Turning now to FIG. 8B, sealing element 38 may be radially expanded into sealing engagement by compressive force applied by a setting tool adapted to the wellbore isolation device 600. The setting tool supplies a compressive axial force F that may be transferred by an adapter kit (not shown) to the end ring 62. The axial force F expands the metal backup ring 60A, the sealing element 38, and the metal backup ring 60B into engagement with the inner surface 50 of the wellbore 6. The end ring 62 may retain the axial force F with a lock ring (not shown) that locks or fixes the position of the end ring 62 to the mandrel 24. The engagement of the sealing element 38′ between the inner surface of the casing, the mandrel outer surface 54, the expanded metal backup ring 60′A, and expanded metal backup ring 60′B by axial force F may generate a high contact stress, and as a result, the sealing elements 38′ may provide a sealed engagement against the wellbore 6. The expanded sealing element 38′ isolates the upper wellbore environment WA (pressure and fluid composition) from the downhole well environment WB (pressure and fluid composition).

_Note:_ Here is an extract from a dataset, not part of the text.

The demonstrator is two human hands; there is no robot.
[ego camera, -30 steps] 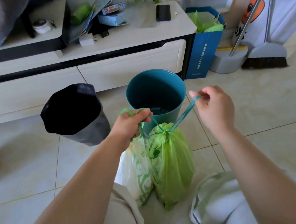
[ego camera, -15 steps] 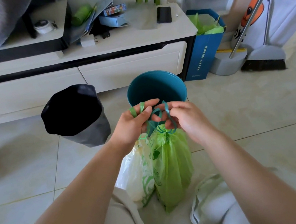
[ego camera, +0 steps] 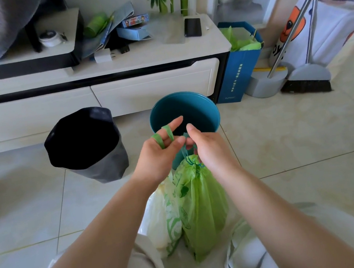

The expanded metal backup rings 60′A and 60′B may be in sealing contact against the wellbore 6. The expanded metal backup rings 60′A and 60′B may have a grit coating and anchor to the inner surface 50 of the wellbore 6.

FIG. 9A is a cross-sectional view illustrating an embodiment of the wellbore isolation device 700 comprising sealing element 38, a metal backup ring 144, a metal backup ring 146, and end ring 62. The sealing element 38, metal backup ring 144, metal backup ring 146 and end ring 62 slidingly fits onto mandrel outer surface 54 of mandrel 24 with the sealing element 38 abutting the mandrel shoulder 52. The metal backup ring 144 may be bonded to the downhole side of the sealing element 38. A radial gap G is measured between the mandrel outside diameter 53 and the inner surface 50 of the wellbore 6.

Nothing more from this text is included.